-- What the task requires --
The answer must be the full listing, repeated exactly.

Supplied data Start Marker

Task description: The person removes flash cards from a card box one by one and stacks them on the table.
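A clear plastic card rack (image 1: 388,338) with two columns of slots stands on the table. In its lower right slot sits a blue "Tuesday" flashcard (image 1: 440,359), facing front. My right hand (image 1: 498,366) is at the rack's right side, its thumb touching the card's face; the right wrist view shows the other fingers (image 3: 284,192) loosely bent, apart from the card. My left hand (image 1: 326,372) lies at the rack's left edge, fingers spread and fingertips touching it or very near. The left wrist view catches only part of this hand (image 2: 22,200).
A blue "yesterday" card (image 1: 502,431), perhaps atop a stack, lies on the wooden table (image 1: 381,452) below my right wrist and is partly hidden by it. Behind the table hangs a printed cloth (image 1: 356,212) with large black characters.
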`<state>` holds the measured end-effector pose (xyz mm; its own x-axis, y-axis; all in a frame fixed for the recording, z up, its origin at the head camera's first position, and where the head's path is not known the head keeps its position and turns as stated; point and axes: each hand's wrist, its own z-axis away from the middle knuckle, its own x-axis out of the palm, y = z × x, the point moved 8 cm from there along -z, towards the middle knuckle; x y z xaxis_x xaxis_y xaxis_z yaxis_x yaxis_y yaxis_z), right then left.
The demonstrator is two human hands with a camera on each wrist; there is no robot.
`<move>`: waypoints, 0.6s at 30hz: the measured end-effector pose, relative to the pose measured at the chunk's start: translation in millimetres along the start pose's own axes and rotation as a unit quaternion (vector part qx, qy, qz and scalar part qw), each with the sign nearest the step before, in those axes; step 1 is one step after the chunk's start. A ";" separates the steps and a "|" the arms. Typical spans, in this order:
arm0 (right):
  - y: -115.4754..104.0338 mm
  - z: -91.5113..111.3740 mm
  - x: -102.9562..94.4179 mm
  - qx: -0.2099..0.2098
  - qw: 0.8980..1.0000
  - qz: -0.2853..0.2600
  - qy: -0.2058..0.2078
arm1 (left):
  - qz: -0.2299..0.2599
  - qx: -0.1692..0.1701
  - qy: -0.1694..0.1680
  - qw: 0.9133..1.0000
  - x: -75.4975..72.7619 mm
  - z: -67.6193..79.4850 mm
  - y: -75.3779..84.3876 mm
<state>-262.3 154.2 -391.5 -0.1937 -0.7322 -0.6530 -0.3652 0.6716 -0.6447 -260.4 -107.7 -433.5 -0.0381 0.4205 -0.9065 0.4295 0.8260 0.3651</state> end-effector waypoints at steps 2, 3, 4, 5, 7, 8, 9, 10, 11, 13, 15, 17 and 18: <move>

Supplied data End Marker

-- Output for this exercise --
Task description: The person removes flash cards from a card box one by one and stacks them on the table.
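A clear plastic card rack (image 1: 388,338) with two columns of slots stands on the table. In its lower right slot sits a blue "Tuesday" flashcard (image 1: 440,359), facing front. My right hand (image 1: 498,366) is at the rack's right side, its thumb touching the card's face; the right wrist view shows the other fingers (image 3: 284,192) loosely bent, apart from the card. My left hand (image 1: 326,372) lies at the rack's left edge, fingers spread and fingertips touching it or very near. The left wrist view catches only part of this hand (image 2: 22,200).
A blue "yesterday" card (image 1: 502,431), perhaps atop a stack, lies on the wooden table (image 1: 381,452) below my right wrist and is partly hidden by it. Behind the table hangs a printed cloth (image 1: 356,212) with large black characters.
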`<state>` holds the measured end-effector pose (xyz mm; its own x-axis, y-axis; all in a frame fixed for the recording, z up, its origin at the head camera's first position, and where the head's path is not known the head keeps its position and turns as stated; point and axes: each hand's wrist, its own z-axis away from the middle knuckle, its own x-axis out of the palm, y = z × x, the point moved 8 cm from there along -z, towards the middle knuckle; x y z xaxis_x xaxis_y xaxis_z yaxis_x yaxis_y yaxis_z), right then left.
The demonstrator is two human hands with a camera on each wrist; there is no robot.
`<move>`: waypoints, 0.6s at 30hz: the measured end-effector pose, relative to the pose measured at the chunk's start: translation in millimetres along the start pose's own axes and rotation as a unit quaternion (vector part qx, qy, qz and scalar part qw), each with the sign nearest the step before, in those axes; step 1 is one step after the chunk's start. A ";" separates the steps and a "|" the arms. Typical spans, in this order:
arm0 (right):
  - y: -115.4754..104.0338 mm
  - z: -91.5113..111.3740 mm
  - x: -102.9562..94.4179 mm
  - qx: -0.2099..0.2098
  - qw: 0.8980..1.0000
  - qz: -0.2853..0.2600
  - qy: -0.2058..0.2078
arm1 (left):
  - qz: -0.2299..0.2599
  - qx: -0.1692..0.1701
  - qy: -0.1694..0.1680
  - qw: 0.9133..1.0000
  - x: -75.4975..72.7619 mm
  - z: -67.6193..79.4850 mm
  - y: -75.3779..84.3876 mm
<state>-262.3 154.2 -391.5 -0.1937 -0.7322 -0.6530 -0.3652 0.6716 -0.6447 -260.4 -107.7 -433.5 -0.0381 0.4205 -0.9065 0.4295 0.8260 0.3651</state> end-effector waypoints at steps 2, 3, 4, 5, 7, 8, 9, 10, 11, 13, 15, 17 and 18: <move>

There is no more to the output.